IL-6 level in the culture media was determined using MSD MULTI-ARRAY and MULTI-SPOT kits (Meso Scale Discovery) according to the manufacturer's directions. In qRT-PCR experiments, cells were lysed with Nucleic Acid Purification Lysis Solution (Applied Biosystems), and total RNA was isolated using 6100 Nucleic Acid PrepStation according to the manufacturer's directions (Applied Biosystems). pRT-PCR was conducted using qSCript^TM One-Step qRT-PCR kit (Quanta BioSciences). Amplified reactions were quantified on an ABI PRISM 7900 Sequence detection system (Applied Biosystems). Relative gene quantities were obtained using the comparative C_t method after normalization to appropriate control gene (cyclophilin A: NM_021130.3).
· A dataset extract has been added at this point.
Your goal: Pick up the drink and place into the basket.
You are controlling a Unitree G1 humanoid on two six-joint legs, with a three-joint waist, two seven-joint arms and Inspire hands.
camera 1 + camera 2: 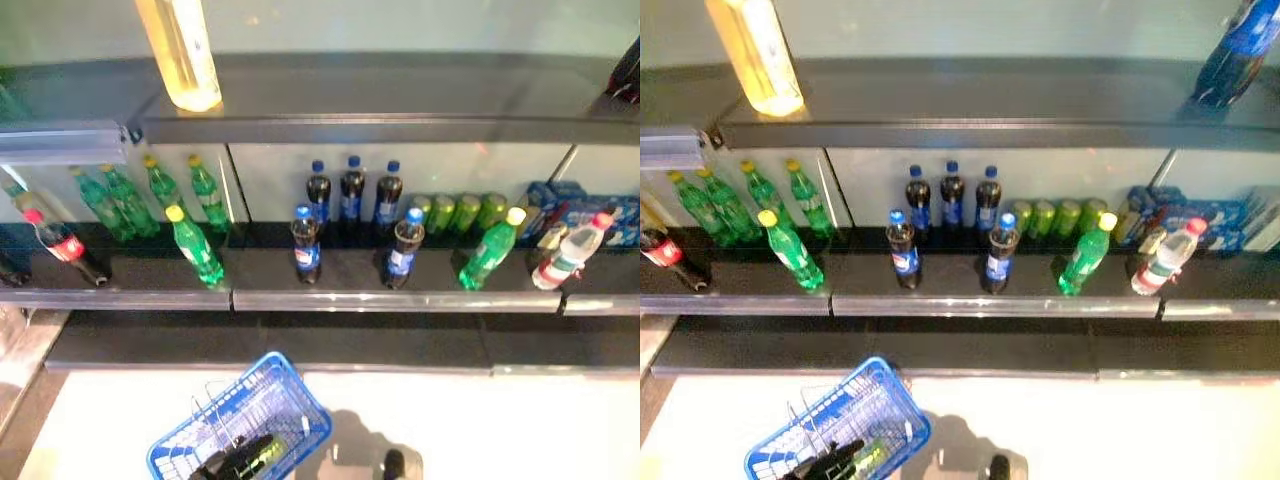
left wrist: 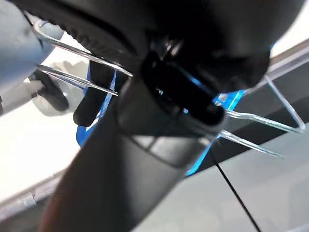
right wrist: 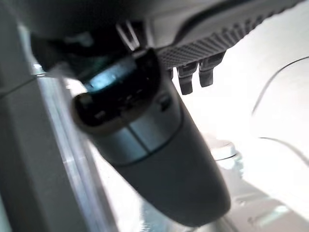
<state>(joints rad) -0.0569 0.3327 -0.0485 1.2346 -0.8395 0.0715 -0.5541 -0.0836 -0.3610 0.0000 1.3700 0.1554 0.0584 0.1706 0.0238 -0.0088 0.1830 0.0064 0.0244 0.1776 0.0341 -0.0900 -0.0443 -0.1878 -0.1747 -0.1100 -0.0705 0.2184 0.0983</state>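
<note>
Left eye view: your left hand (image 1: 235,462) sits at the lower edge, its dark fingers curled round the wire handles of the blue basket (image 1: 285,400), which hangs above the pale floor. The left wrist view confirms this grip, with the thin metal handles (image 2: 82,48) passing under the hand and blue rim showing beyond. Your drinks stand well apart from that hand, on the dark shelf (image 1: 400,298) ahead: cola bottles with blue caps (image 1: 306,243) at the middle, green bottles (image 1: 194,246) to the left and a leaning green bottle (image 1: 489,250) to the right. Your right hand (image 3: 193,77) appears only in its own wrist view, fingers relaxed and empty, near no bottle.
</note>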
TaqMan probes were also purchased from Applied Biosystems.

3. Results

3.1. Involvement of PI3K in IL-1β-induced IL-6 production

To determine if PI3K is involved in IL-1β-induced IL-6 production in A549 cells and RASF, A549 cells and RASF were treated with IL-1β in the absence or presence of PI3K inhibitor LY294002. IL-1β-induced IL-6 production from A549 cells was significantly decreased by LY294002 in a concentration-dependent manner, while LY294002 at a highest concentration (20 μM) did not completely inhibit the IL-1β-induced IL-6 production from A549. Also, similar results were obtained using other PI3K inhibitors specific to PI3K p110α or PI3K p110β (data not shown). These results indicate that IL-1β-induced IL-6 production in A549 cells was partly mediated by PI3K (Figure 1a). In contrast, no decrease in the IL-1β-induced IL-6 production in RASF was observed by LY294002, indicating that PI3K was not involved in the production of IL-1β-induced IL-6 production in RASF (Figure 1b).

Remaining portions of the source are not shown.